There were times and stretches and lengths of great peace when the blocks flourished and grew and inspired and launched a million, billion new ways to think about building.
But as always there is when freedom looks too frightening, when ones aren’t seeming to fit the plans some held dear, there were times of knocking down. Kicking apart. Burning bridges and building walls.
That was never what this land was meant to hold.
So this time, when the many blocks spread far and wide realized too late, that some had taken the original blueprints and were using them to deconstruct the towers and buildings and art the many had sacrificed to build together, there was a quick and awful grief.
A palpable sense of mourning what had been accomplished, from bringing so many so different together. Only to now see that there were actually some who were ready to dismantle this land piece by piece.
But there were the ones, the wakers. They stood and spoke and wrote and reminded. And that flame spread quickly. Because it was the many, not the few, who still believed that this land taken, not given, could be built into something worthy of its beauty.
It’s scarred, rugged, limping, teeming, gorgeous promise ignited.
The few though, had misjudged, mishandled, miscalculated. Because as often happens when unchecked fear turns anger, then controlling, it can sometimes seem as if they have won. As if they have taken back a land that had already been taken.
This is not where the story ends. It never is. And this time, there have been too many builders and too many apprentices who have knowingly and unknowingly been preparing for such a time.
You see, in the wake of the few wanting to close their doors and lock all in with them, they forgot to knock the towers down.
The structures that had been quietly being assembled, made of the bits and pieces cast aside by those requiring only uniformity in shape and size.
There aren’t as many of those awe filling thousand year old trees now. And so they have become rare and worth the saving.
The building blocks, they are even more the precious, and it is now that the fight begins to save this land, in all it’s mess and shame, glory and pain, waste and victory; there must, there will be, liberty and justice, for all.
For there is one thing you cannot control, and that is love.

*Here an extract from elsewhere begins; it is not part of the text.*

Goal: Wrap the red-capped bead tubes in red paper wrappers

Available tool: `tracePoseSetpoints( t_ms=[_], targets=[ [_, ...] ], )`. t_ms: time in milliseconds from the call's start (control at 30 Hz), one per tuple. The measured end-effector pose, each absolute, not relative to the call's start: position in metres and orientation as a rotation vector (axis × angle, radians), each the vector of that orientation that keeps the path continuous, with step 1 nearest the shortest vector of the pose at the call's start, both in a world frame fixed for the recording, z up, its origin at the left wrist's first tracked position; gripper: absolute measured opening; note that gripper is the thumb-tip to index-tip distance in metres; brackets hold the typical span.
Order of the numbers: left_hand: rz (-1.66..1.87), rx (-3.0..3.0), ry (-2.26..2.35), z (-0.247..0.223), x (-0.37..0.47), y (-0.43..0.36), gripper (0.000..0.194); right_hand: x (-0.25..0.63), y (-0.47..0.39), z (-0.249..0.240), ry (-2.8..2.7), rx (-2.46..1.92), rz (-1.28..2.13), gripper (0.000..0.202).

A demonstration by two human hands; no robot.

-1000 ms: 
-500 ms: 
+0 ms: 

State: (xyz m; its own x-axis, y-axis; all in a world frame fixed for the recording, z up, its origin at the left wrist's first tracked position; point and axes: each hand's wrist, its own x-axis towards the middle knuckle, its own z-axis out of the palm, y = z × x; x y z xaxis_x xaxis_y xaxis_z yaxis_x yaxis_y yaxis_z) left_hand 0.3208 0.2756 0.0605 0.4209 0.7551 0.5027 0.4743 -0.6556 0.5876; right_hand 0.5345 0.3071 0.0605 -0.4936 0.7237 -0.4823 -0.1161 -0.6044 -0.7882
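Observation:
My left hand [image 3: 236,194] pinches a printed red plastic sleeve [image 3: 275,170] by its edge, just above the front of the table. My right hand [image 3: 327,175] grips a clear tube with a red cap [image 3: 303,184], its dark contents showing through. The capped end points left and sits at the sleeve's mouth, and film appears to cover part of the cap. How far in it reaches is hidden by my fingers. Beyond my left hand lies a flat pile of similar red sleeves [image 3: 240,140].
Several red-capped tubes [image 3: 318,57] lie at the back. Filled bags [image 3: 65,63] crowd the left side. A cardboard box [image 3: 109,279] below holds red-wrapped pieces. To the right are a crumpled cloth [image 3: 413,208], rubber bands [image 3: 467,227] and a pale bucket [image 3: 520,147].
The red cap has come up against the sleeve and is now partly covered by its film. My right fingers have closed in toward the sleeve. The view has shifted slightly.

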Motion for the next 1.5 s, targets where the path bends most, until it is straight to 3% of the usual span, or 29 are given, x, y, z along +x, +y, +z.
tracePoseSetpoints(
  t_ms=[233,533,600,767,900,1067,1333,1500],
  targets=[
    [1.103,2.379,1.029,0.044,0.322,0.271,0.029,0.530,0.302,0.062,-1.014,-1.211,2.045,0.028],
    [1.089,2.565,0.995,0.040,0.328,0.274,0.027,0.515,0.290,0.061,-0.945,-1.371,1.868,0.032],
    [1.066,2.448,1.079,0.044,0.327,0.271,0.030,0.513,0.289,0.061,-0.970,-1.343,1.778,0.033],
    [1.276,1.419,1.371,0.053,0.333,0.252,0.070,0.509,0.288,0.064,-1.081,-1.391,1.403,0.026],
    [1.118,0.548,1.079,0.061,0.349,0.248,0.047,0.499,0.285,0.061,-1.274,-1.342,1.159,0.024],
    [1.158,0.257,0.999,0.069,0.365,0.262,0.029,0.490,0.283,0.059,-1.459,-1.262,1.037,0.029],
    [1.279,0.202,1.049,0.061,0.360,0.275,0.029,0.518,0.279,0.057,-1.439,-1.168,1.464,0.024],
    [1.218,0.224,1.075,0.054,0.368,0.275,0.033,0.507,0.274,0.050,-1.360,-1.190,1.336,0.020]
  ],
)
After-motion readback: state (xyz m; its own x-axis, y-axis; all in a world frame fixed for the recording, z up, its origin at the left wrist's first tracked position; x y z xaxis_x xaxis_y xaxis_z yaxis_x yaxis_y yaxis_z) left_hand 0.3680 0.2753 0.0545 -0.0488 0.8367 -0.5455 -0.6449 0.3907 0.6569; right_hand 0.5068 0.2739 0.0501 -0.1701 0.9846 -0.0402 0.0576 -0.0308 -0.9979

Hear this, young men and women everywhere, and proclaim it far and wide. The earth is yours and the fullness thereof. Be kind, but be fierce. You are needed now more than ever before. Take up the mantle of change. For this is your time.–Winston Churchill
Via Meetup:: A note on the Constitution:
Although they took the courageous acts of revolution and establishing American democracy, it is important to recognize the Founding Fathers didn’t create the most perfect union. America wasn’t even ours to create — it was inhabited by native people who were systematically pushed out of their land and nearly out of existence. The Constitution enshrined slavery into the very fabric of America, creating a racist, oppressive system that continues to affect African-Americans’ ability to work, live, and thrive in this country. The fight for justice and equality in America has been going on since our founding, to make our country more inclusive and to establish #LibertyAndJusticeForAll.